Required action>
Only text is carried over. Reproduce the entries below exactly.

(Data excerpts)
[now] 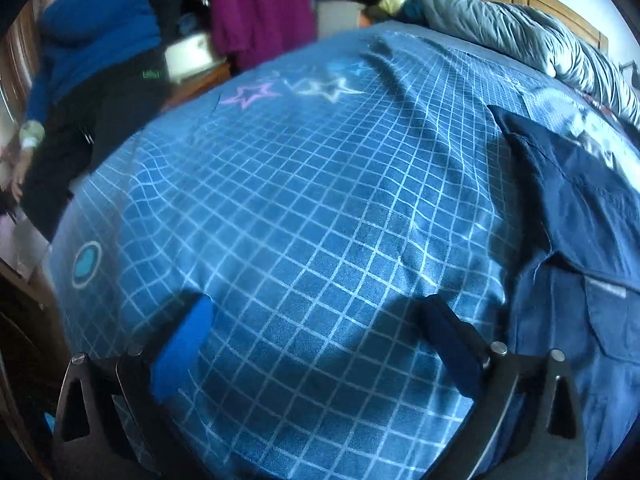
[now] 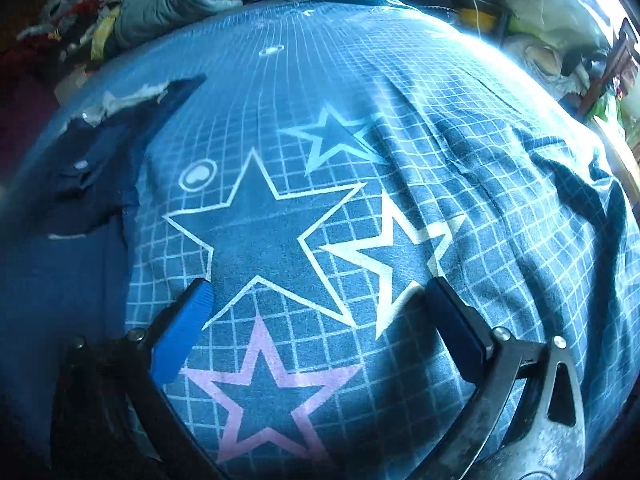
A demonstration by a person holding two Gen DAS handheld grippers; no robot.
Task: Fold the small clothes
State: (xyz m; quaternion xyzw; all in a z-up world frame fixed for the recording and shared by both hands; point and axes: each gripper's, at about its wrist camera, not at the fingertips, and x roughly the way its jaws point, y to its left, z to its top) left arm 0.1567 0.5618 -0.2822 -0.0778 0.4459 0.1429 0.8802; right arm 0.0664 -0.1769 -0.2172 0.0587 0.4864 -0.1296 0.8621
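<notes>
Blue checked bedding [image 1: 304, 208], printed with a white grid and outlined stars, is spread across a bed and fills both wrist views. One dark navy garment [image 1: 580, 216] is seen lying on it: at the right edge of the left wrist view, and at the left edge of the right wrist view [image 2: 92, 168], so it rests between the two grippers. The left gripper [image 1: 320, 332] is held above bare bedding with its two blue-padded fingers wide apart and nothing between them. The right gripper [image 2: 320, 316] is likewise spread wide and empty, poised over the printed stars. No fold appears to have been started; the step in hand is judged to be the approach to the garment. For the next move, both grippers would need to be brought inward to its edges and closed on the cloth. Counted: two grippers, one navy garment, one grey quilt [image 1: 532, 36] bunched along the far side, one seated person in a blue top [image 1: 100, 32].
</notes>
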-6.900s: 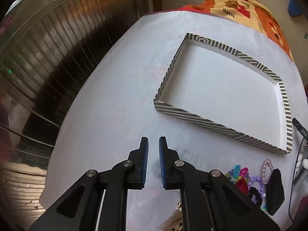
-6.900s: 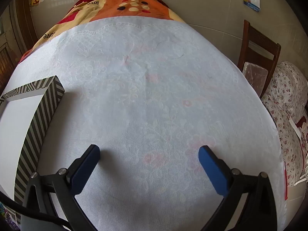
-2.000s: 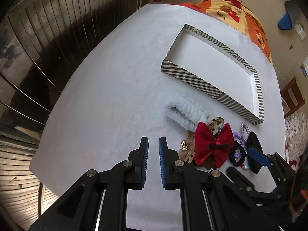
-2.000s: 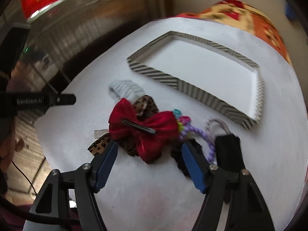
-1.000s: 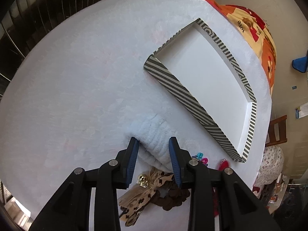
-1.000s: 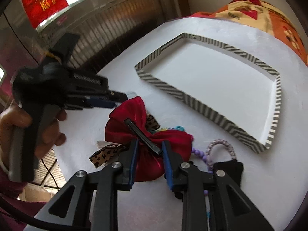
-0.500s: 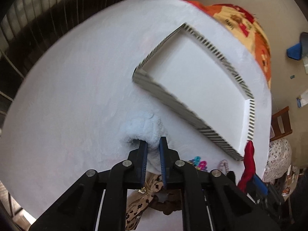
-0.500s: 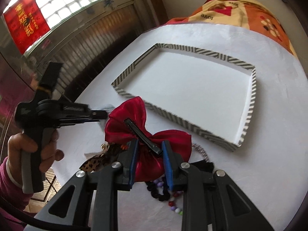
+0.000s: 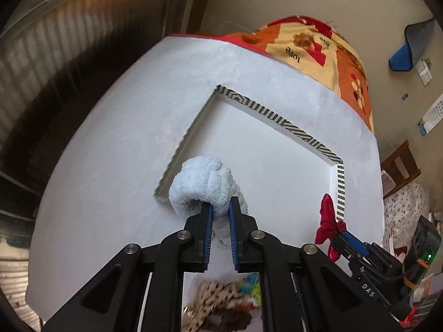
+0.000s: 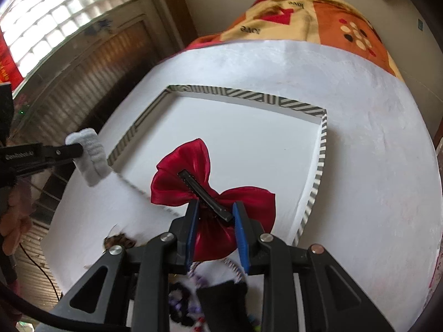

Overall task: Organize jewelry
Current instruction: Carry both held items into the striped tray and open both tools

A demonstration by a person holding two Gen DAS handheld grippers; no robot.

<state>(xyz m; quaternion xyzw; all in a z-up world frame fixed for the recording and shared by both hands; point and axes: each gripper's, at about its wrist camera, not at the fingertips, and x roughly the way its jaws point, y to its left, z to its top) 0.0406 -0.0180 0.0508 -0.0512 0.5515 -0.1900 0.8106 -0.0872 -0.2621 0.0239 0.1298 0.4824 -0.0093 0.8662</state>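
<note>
Between blue fingers point(image 10: 240, 229), shiny red satin bow point(image 10: 193, 182) with black clip point(image 10: 206, 196).

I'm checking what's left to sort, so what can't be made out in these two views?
- Left wrist view: the pile of leftover pieces is blurred and mostly behind the left gripper, which holds the pale blue band.
- Right wrist view: beads and a dark piece are blurred behind the right gripper, which holds the red bow.
- The tray's near rim is hidden by the bow.
</note>
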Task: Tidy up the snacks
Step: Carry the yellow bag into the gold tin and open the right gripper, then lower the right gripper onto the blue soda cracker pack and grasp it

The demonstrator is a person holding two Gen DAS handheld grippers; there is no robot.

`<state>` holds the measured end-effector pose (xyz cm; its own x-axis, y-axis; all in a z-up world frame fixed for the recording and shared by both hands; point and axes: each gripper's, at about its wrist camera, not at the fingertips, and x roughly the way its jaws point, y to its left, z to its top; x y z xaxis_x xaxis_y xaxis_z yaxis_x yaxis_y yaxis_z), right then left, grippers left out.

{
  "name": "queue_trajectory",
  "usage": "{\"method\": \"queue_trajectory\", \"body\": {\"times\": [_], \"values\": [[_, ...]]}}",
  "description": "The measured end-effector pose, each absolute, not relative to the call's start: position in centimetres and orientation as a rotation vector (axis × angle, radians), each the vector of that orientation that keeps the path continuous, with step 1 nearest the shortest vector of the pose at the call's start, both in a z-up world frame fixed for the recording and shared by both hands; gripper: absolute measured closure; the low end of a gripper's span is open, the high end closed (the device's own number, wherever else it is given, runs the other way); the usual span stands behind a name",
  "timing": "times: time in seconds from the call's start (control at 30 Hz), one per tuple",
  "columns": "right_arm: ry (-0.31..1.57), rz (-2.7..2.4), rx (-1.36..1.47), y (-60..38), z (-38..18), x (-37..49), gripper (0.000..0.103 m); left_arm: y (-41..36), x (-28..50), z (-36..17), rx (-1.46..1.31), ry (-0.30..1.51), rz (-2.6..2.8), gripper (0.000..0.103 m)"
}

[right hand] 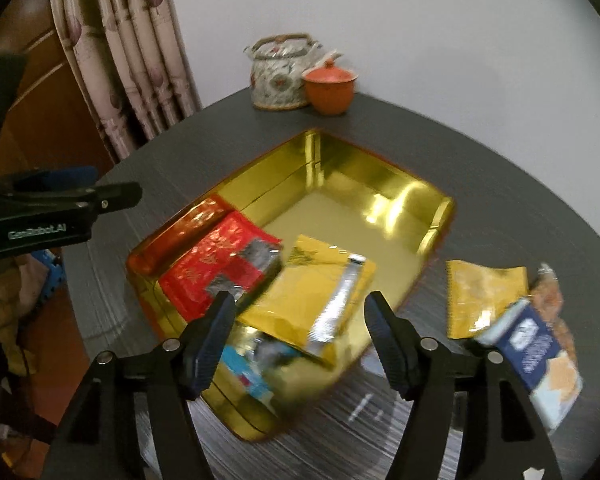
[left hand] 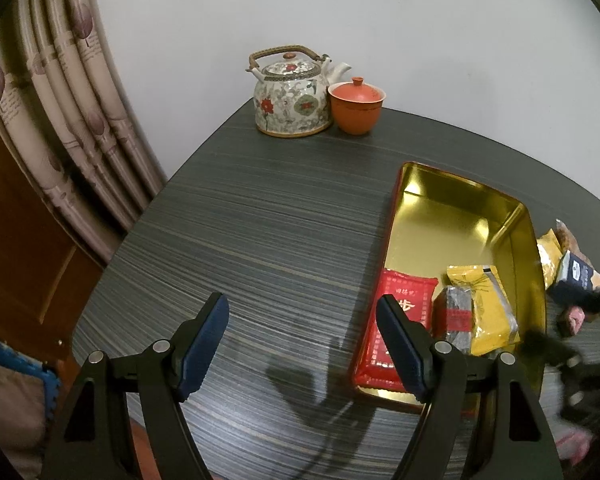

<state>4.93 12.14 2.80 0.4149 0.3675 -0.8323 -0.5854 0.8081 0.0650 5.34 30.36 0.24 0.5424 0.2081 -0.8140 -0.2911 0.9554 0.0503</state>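
Sitting open on the dark table (left hand: 260, 220): gold tin (right hand: 380, 184), red outside, far half bare. Lying in its near half: red packet (right hand: 204, 264) by the left wall, a grey-and-red packet (left hand: 456, 312) beside it, yellow packet (right hand: 300, 300) tilted across the middle with its silver seam up, and something blue-and-white (right hand: 244, 368) tucked under the yellow one at the near wall, too blurred to name.

Waiting outside, just right of the tin: small yellow pouch (right hand: 484, 296), blue cracker pack (right hand: 540, 356) overlapping its near corner, and a clear bag of brown bits (right hand: 548, 292) behind that. Well apart at the far edge: teapot (left hand: 292, 96) touching an orange lidded cup (left hand: 356, 106).

Hovering above the tin's near end: right gripper (right hand: 300, 340), spread, nothing between the pads, yellow packet showing below the gap, pads clear of it. Holding over bare table left of the tin: left gripper (left hand: 304, 344), also spread and empty.

Judging the handling: foil and film packets, light, soft, crinkly, likely slippery on the flat faces and prone to sagging or swinging when lifted by one corner. Best pinching across a sealed edge or the folded seam, where the material is doubled and stiffer. Crackers and loose bits probably brittle, so squeezing lightly, at the rim rather than the belly. Plenty of room remaining in the tin's far half for the three outside.
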Motion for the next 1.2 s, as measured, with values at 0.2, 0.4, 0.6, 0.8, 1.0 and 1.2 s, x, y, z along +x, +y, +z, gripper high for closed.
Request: {"method": "queue_trajectory", "body": {"times": [0.2, 0.4, 0.6, 0.8, 1.0, 1.2], "values": [[0.931, 0.524, -0.296, 7.0, 4.0, 6.0, 0.038, 29.9, 5.4, 0.1, -0.072, 0.959, 0.287, 0.026], [0.979, 0.463, -0.385, 1.3, 3.0, 8.3, 0.036, 29.1, 5.6, -0.1, -0.051, 0.972, 0.261, 0.026], [1.049, 0.473, -0.483, -1.4, 1.3, 10.3, 0.036, 28.3, 5.7, -0.2, -0.044, 0.969, 0.204, 0.026], [1.096, 0.525, -0.526, -1.6, -0.3, 11.7, 0.037, 27.5, 5.8, -0.1, -0.037, 0.954, 0.157, 0.026], [1.123, 0.535, -0.496, -1.6, -1.4, 12.4, 0.044, 27.5, 6.0, -0.6, -0.036, 0.969, 0.168, 0.026], [1.101, 0.518, -0.45, -2.0, -1.2, 11.1, 0.053, 27.3, 5.9, -0.9, -0.029, 0.976, 0.171, 0.026]]}}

Expected answer>
[now] 
[now] 
A demonstration by a person holding two Gen DAS handheld grippers; no robot.
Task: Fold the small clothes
State: (xyz m; quaternion xyzw; all in a z-up world frame fixed for the recording and shared by both hands; point and axes: each gripper's, at about its wrist camera, not at the fingertips, and x roughly the way its jaws point, y to its left, z to its top) left arm 0.1567 0.5618 -0.2822 -0.0778 0.4459 0.1429 0.8802; right arm 0.0664 -0.1769 -0.2172 0.0587 0.4864 -0.1296 0.8621
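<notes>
Blue checked bedding [image 1: 304, 208], printed with a white grid and outlined stars, is spread across a bed and fills both wrist views. One dark navy garment [image 1: 580, 216] is seen lying on it: at the right edge of the left wrist view, and at the left edge of the right wrist view [image 2: 92, 168], so it rests between the two grippers. The left gripper [image 1: 320, 332] is held above bare bedding with its two blue-padded fingers wide apart and nothing between them. The right gripper [image 2: 320, 316] is likewise spread wide and empty, poised over the printed stars. No fold appears to have been started; the step in hand is judged to be the approach to the garment. For the next move, both grippers would need to be brought inward to its edges and closed on the cloth. Counted: two grippers, one navy garment, one grey quilt [image 1: 532, 36] bunched along the far side, one seated person in a blue top [image 1: 100, 32].
</notes>
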-6.900s: 
-6.900s: 
-2.000s: 
-2.000s: 
-1.000s: 
-1.000s: 
-0.500s: 
-0.500s: 
+0.000s: 
+0.000s: 

Overall task: Organize jewelry
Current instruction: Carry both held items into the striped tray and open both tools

A demonstration by a person holding two Gen DAS handheld grippers; no robot.

<state>(xyz m; quaternion xyzw; all in a z-up world frame fixed for the recording and shared by both hands; point and axes: each gripper's, at about its wrist camera, not at the fingertips, and x roughly the way its jaws point, y to its left, z to its top) 0.0406 -0.0180 0.0508 -0.0512 0.5515 -0.1900 0.8106 -0.0872 -0.2621 0.0239 0.1298 0.4824 -0.0093 0.8662</state>
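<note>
Between blue fingers point(image 10: 240, 229), shiny red satin bow point(image 10: 193, 182) with black clip point(image 10: 206, 196).

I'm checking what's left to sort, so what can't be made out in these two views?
- Left wrist view: the pile of leftover pieces is blurred and mostly behind the left gripper, which holds the pale blue band.
- Right wrist view: beads and a dark piece are blurred behind the right gripper, which holds the red bow.
- The tray's near rim is hidden by the bow.
</note>
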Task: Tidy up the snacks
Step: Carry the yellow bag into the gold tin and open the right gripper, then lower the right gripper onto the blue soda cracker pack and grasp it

The demonstrator is a person holding two Gen DAS handheld grippers; there is no robot.

`<state>` holds the measured end-effector pose (xyz cm; its own x-axis, y-axis; all in a z-up world frame fixed for the recording and shared by both hands; point and axes: each gripper's, at about its wrist camera, not at the fingertips, and x roughly the way its jaws point, y to its left, z to its top; x y z xaxis_x xaxis_y xaxis_z yaxis_x yaxis_y yaxis_z), right then left, grippers left out.

{
  "name": "queue_trajectory",
  "usage": "{\"method\": \"queue_trajectory\", \"body\": {\"times\": [_], \"values\": [[_, ...]]}}",
  "description": "The measured end-effector pose, each absolute, not relative to the call's start: position in centimetres and orientation as a rotation vector (axis × angle, radians), each the vector of that orientation that keeps the path continuous, with step 1 nearest the shortest vector of the pose at the call's start, both in a z-up world frame fixed for the recording and shared by both hands; gripper: absolute measured closure; the low end of a gripper's span is open, the high end closed (the device's own number, wherever else it is given, runs the other way); the usual span stands behind a name",
  "timing": "times: time in seconds from the call's start (control at 30 Hz), one per tuple",
  "columns": "right_arm: ry (-0.31..1.57), rz (-2.7..2.4), rx (-1.36..1.47), y (-60..38), z (-38..18), x (-37..49), gripper (0.000..0.103 m); left_arm: y (-41..36), x (-28..50), z (-36..17), rx (-1.46..1.31), ry (-0.30..1.51), rz (-2.6..2.8), gripper (0.000..0.103 m)"
}

[right hand] 
[left hand] 

<state>4.93 12.14 2.80 0.4149 0.3675 -0.8323 -0.5854 0.8081 0.0650 5.34 30.36 0.24 0.5424 0.2081 -0.8140 -0.2911 0.9554 0.0503</state>
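Sitting open on the dark table (left hand: 260, 220): gold tin (right hand: 380, 184), red outside, far half bare. Lying in its near half: red packet (right hand: 204, 264) by the left wall, a grey-and-red packet (left hand: 456, 312) beside it, yellow packet (right hand: 300, 300) tilted across the middle with its silver seam up, and something blue-and-white (right hand: 244, 368) tucked under the yellow one at the near wall, too blurred to name.

Waiting outside, just right of the tin: small yellow pouch (right hand: 484, 296), blue cracker pack (right hand: 540, 356) overlapping its near corner, and a clear bag of brown bits (right hand: 548, 292) behind that. Well apart at the far edge: teapot (left hand: 292, 96) touching an orange lidded cup (left hand: 356, 106).

Hovering above the tin's near end: right gripper (right hand: 300, 340), spread, nothing between the pads, yellow packet showing below the gap, pads clear of it. Holding over bare table left of the tin: left gripper (left hand: 304, 344), also spread and empty.

Judging the handling: foil and film packets, light, soft, crinkly, likely slippery on the flat faces and prone to sagging or swinging when lifted by one corner. Best pinching across a sealed edge or the folded seam, where the material is doubled and stiffer. Crackers and loose bits probably brittle, so squeezing lightly, at the rim rather than the belly. Plenty of room remaining in the tin's far half for the three outside.
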Motion for the next 1.2 s, as measured, with values at 0.2, 0.4, 0.6, 0.8, 1.0 and 1.2 s, x, y, z along +x, +y, +z, gripper high for closed.
Request: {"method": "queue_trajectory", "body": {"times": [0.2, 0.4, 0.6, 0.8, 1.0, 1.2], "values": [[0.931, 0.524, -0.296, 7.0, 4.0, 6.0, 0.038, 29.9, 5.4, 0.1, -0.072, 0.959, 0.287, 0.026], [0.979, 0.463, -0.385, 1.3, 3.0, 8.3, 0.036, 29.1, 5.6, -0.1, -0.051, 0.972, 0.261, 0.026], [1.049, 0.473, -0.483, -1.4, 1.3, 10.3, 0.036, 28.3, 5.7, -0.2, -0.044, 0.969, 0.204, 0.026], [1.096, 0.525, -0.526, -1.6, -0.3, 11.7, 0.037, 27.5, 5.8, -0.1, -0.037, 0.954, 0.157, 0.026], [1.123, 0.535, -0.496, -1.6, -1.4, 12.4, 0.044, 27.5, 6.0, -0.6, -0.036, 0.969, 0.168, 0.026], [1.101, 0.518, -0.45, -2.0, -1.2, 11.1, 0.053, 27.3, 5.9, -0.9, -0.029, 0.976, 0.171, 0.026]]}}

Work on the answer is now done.